Saturday, January 6, 2024

The Chinese Visitor by James Eastwood

This is the first in a series that lasted for three books about female British spy Anna Zordan written by James Eastwood. Who, by all that I found online, is still alive at age 105?? That can’t be right. If it is, I hope this review isn’t the last thing he sees before his lights go out cause it’s not flattering.

We start in London, in a graveyard. A Chinese ambassador is in town to try and create better relations between his country and the UK. This was written deep in Cold War era, so we get heavy East versus West vibes. But our Chinese Ambassador is a moderate. Yeah, he loves Communism and his country but doesn’t see why we can’t all just get along. Good guy! He’s visiting the cemetery where Karl Marx is buried. Shot rings out. He’s dead and all hell has broken loose.
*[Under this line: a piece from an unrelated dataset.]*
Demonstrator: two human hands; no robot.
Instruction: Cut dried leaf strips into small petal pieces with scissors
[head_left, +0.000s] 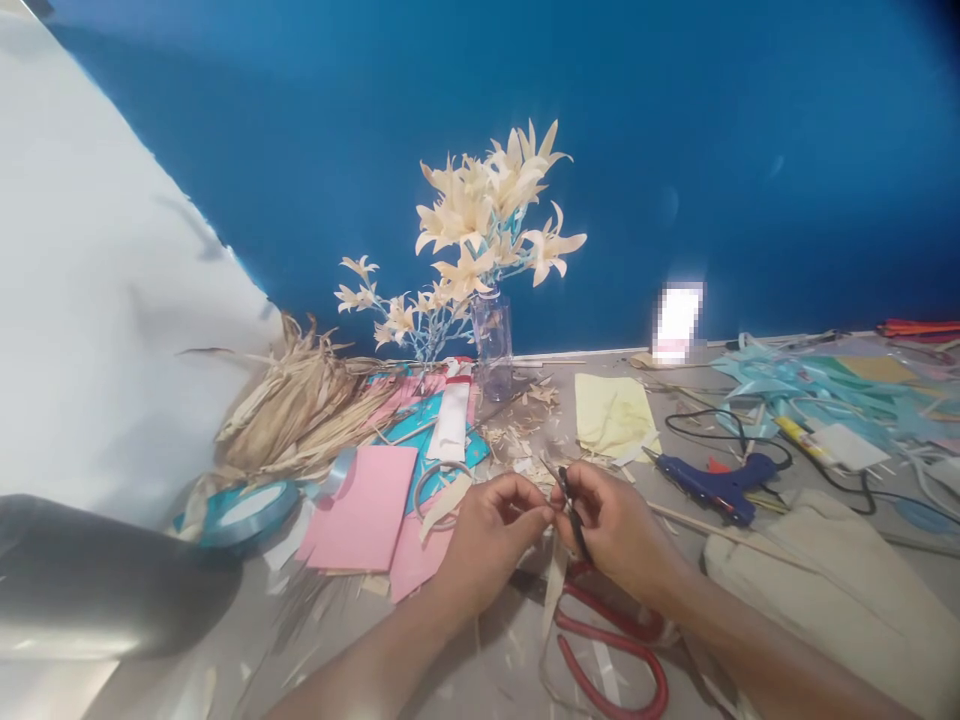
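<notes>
Both hands meet in the middle of the head view. My left hand (pixel 504 525) is closed, its thumb and forefinger pinched on what looks like a narrow pale strip (pixel 553 590) that hangs below the fingertips. My right hand (pixel 611 520) is wrapped round small black scissors (pixel 574 515), their tips pointing up and away beside the left fingertips. The exact point where the strip is pinched is hidden by the fingers. Under my hands lie large red-handled scissors (pixel 651 680), partly covered by the right hand and wrist.
Cream artificial flowers (pixel 465 215) stand in a clear bottle (pixel 493 345) at the back. Left are dried husks (pixel 292 400), blue ribbon (pixel 251 515) and pink paper (pixel 364 508). A blue glue gun (pixel 716 483), yellow paper (pixel 613 412) and beige cloth (pixel 840 590) lie right.
</notes>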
Just kicking around the cemetery is Anna. She gets arrested in the shenanigans, gets mouthy with a judge, does a couple days, and is released.

Back in her apartment is stone cold killer Russian spy. He’s looking for some papers of her deceased father. She doesn’t know what he’s talking about. He tells her that her parents were spies and he was the one who killed them and now he is going to kill her. She somehow turns the tables and shoots the man with his own gun. An experienced spy of 20+ years. She’s obviously crafty.
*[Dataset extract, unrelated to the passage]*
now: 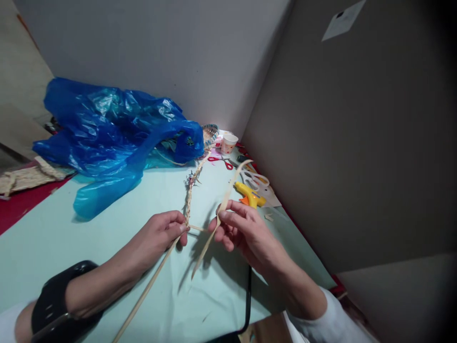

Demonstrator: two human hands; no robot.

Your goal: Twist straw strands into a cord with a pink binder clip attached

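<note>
My left hand point(167, 228) pinches the near end of a straw-coloured braid point(189, 200). From there the braid runs away from me across the table. One long loose strand point(146, 290) trails from the pinch toward the lower left. Another short strand point(198, 228) stretches sideways to my right hand. Between thumb and fingers, my right hand point(239, 226) grips a flat pale strip point(228, 193), which sticks out above and below the grip. A dark band point(64, 300) is on my left wrist.
A crumpled blue plastic bag point(124, 128) covers the back left of the pale green table point(46, 238). At the back right are a woven basket point(210, 136), a paper cup point(228, 143), red-handled scissors point(221, 163), white-handled scissors point(255, 180) and a yellow glue gun point(250, 195). Walls stand behind and right.
</note>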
She calls an in-case-of-emergency number her father left her. The man who answers is the top spy recruiter in the UK. He invites her to come join. She doesn’t really have anything going on so she’s like, sure, why not?

Cut to the narrative of bad-guy spy; A rich fat American and his wife. He collects destitute people from poor countries and rehomes them in well-to-do countries as spies. He works for China who wants to start a war between the US and Russia so that they will kill each other, and China can take over the world. They were the ones who killed their own man in the London graveyard. He was a moderate after all so no tears were shed.

Anna goes through her spy training and is bad ass.

Out into the field she goes to get in good with American gone bad spy guy to foil his pro-China attempts. Not that he cares who the hell comes out on top as long as he gets rich.

This was pretty tame. It literally felt like someone’s first day on the job and they don’t have much responsibility. The danger was there at times but nothing spectacular. The political stuff was bland. It wasn’t sexy or intriguing though they try.

It was also very Thunderball. They even have the meeting with the spy delegates from all the countries and a faceless “man behind the curtain” leading the group. The climax was one of the biggest let downs of any book I’ve ever read. Like, really?! That’s how you’re going to end it??

There are plenty of great or at least good-bad spy books from this era and unfortunately this one didn’t land in either of the enjoyable groups. It was the iceberg lettuce of 60’s spy fiction.